In [None]:
from matplotlib import pyplot as plt
import matplotlib
import numpy as np
from scipy.stats import norm
from scipy.stats import t
from scipy.stats import chi2
from scipy.special import binom
import pylab as p
import math

**Problem:** Verify that if $X_i\sim N(\mu,\sigma^2)$ then the distribution of the sample mean $\overline{X}_n=\frac{1}{n}\sum_{i=1}^n X_i$ is $N(\mu,\sigma^2/n)$

**Solution:** sample $m$ sequences of $n$ elements from $N(\mu,\sigma^2)$, compute $m$ sample means, compute the histogram and plot it along with $N(\mu,\sigma^2/n)$

Note that the distribution of the sample mean is much narrower. In fact how narrow it is depends on the size $n$ of each sequence

In [None]:
def plot_curve_and_histo(f,r=[], label="",c='r-'):
    x = np.linspace(f.ppf(0.001), f.ppf(0.999), 100)
    ax.plot(x, f.pdf(x), c, lw=1, alpha=0.6, label=label)
    if len(r) > 0:
        ax.hist(r, density=True, histtype='stepfilled', alpha=0.2)
    ax.legend(loc='best', frameon=False)
    
mu = 5
sigma = 4

n = 10     # number of sample means
m = 1000   # number of points used in each sample mean

f = norm
r = f.rvs(size=(m,n))
r = sigma * r + mu
          
sample_means = np.mean(r,axis=1)

f = norm(loc=mu,scale=sigma/np.sqrt(n))
label = "means ~ N({},{})".format(mu,sigma*sigma/n)

fig, ax = plt.subplots(1, 1)

plot_curve_and_histo(f,sample_means,label)

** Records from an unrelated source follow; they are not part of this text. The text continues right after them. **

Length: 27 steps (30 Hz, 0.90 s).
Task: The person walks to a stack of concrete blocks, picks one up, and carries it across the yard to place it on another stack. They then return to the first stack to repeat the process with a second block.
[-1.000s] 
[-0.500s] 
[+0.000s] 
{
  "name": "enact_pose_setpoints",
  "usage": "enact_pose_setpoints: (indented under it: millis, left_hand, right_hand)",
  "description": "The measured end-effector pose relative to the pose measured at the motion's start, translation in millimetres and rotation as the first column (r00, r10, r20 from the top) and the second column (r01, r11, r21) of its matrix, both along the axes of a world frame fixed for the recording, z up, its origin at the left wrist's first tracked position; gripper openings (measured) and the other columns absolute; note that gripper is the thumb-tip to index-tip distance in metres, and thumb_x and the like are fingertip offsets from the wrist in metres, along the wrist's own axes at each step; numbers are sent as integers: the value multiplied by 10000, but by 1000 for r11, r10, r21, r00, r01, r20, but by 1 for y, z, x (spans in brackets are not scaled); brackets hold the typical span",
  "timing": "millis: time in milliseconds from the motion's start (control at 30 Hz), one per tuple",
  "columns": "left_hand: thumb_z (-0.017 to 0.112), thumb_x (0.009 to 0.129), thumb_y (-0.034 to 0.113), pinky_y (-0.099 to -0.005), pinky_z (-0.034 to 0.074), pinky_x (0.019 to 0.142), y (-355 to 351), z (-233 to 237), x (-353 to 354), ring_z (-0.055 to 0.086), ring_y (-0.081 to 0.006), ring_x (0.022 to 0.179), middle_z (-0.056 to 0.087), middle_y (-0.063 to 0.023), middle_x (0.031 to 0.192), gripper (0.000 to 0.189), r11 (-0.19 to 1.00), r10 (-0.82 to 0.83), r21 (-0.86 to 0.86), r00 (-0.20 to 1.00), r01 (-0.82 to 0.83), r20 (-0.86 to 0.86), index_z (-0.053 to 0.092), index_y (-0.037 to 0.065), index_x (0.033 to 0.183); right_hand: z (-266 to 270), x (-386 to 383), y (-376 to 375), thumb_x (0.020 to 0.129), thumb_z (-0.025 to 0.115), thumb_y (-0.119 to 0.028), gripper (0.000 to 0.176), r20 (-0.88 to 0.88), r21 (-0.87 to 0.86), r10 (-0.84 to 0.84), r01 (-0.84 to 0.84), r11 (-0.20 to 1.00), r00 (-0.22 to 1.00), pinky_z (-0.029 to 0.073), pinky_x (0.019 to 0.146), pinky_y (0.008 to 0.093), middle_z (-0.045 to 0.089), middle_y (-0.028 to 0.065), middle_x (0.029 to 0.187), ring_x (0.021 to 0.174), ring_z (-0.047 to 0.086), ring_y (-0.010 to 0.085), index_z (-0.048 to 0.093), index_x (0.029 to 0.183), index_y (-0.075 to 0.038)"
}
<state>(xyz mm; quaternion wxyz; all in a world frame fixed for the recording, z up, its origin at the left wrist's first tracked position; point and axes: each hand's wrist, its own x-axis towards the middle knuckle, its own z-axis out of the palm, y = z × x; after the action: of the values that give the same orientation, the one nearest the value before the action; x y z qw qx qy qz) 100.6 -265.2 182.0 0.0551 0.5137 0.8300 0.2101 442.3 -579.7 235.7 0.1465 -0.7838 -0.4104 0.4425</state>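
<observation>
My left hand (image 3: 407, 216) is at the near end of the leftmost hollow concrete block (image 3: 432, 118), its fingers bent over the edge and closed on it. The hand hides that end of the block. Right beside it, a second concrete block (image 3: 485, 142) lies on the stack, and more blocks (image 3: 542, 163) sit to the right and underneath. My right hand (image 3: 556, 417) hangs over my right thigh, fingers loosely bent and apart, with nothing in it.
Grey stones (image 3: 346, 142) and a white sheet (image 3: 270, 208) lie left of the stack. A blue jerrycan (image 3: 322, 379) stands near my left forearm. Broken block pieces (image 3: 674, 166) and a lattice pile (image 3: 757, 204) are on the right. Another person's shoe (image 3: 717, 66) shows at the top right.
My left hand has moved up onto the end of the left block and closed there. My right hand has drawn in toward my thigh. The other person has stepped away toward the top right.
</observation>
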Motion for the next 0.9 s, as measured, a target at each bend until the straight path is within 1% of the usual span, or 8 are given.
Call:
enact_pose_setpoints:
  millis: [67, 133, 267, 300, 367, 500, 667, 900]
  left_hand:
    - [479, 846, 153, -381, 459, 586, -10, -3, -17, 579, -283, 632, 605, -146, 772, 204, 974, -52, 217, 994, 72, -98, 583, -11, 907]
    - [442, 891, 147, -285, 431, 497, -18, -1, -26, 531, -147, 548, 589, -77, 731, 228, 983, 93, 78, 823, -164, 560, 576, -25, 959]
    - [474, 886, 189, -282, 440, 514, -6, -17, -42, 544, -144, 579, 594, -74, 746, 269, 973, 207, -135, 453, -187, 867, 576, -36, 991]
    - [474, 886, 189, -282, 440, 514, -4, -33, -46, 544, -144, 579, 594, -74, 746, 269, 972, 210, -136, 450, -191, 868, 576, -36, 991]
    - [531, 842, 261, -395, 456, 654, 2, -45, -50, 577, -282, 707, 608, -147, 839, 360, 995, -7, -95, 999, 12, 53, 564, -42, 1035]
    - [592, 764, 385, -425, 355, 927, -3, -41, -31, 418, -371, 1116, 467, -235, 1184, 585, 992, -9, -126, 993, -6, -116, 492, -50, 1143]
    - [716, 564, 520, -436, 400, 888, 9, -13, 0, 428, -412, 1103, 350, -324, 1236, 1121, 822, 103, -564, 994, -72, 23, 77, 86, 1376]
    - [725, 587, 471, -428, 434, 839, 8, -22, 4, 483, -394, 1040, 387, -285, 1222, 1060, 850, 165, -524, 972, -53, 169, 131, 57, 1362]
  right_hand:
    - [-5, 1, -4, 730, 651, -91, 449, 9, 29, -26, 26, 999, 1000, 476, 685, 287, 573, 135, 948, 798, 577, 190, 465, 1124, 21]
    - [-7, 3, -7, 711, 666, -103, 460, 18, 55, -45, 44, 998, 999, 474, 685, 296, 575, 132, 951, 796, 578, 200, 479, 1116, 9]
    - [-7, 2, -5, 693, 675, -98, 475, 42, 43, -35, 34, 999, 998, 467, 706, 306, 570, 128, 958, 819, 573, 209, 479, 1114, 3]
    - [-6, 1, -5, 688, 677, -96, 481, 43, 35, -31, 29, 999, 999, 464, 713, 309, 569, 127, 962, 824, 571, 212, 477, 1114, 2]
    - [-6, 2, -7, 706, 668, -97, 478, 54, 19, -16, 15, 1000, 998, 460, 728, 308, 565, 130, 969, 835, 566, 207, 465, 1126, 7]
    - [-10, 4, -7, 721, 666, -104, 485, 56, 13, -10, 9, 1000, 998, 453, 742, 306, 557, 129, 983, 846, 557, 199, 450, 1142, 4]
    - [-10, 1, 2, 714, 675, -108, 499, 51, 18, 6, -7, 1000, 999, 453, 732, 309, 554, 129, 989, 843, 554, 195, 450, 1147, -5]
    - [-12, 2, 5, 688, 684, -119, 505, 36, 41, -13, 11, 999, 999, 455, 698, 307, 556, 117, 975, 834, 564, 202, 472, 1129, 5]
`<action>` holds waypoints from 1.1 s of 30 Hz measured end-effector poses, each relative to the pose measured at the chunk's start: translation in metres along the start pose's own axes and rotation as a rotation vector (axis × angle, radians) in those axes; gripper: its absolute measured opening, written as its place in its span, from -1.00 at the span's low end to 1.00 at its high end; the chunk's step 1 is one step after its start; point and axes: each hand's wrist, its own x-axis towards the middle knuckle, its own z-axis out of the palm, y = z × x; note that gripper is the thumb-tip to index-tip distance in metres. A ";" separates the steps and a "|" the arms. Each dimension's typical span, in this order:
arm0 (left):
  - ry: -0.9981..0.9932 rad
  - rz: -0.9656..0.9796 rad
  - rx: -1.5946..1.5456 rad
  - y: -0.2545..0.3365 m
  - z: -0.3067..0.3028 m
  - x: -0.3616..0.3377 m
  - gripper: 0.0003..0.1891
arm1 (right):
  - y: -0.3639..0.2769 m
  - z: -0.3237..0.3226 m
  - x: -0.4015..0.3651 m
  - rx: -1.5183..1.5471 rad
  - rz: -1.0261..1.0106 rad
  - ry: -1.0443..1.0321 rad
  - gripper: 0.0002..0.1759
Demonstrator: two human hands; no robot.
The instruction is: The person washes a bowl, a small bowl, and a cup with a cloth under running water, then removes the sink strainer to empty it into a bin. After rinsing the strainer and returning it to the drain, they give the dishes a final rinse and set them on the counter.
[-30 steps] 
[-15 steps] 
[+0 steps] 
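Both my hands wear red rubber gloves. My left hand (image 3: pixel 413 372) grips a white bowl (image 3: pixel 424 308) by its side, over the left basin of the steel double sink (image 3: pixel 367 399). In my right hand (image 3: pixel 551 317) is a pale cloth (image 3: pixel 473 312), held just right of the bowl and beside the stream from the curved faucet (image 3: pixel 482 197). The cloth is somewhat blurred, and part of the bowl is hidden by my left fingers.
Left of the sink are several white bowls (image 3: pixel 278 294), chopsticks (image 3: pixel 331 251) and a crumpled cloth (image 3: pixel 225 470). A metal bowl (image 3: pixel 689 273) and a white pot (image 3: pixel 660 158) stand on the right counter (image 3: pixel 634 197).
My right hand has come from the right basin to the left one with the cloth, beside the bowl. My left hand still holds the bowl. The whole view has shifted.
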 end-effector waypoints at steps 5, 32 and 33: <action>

label_original = "X ~ N({},{})".format(mu,sigma*sigma)
plot_curve_and_histo(norm(loc=mu,scale=sigma),[],label_original, 'b-')
plt.show()


**Problem:** draw $\Phi(x)=P(X\leq x)$ for $X\sim N(0,1)$

In [None]:
def plot_curve_and_histo(f,r=[], label="",c='r-'):
    x = np.linspace(f.ppf(0.001), f.ppf(0.999), 100)
    ax.plot(x, f.cdf(x), c, lw=1, alpha=0.6, label=label)
    if len(r) > 0:
        ax.hist(r, density=True, histtype='stepfilled', alpha=0.2)
    ax.legend(loc='best', frameon=False)
    
f = norm()
fig, ax = plt.subplots(1, 1)
plot_curve_and_histo(f,[],"Phi")
plt.show()

**Universal Transformation of Probability**

Let $X$ be an arbitrary RV. Then $F_X(x)=P(X\leq x)$ is a monotone nondecreasing function (invertible). Since $X$ is a RV then $Y=F_X(X)$ is also a RV.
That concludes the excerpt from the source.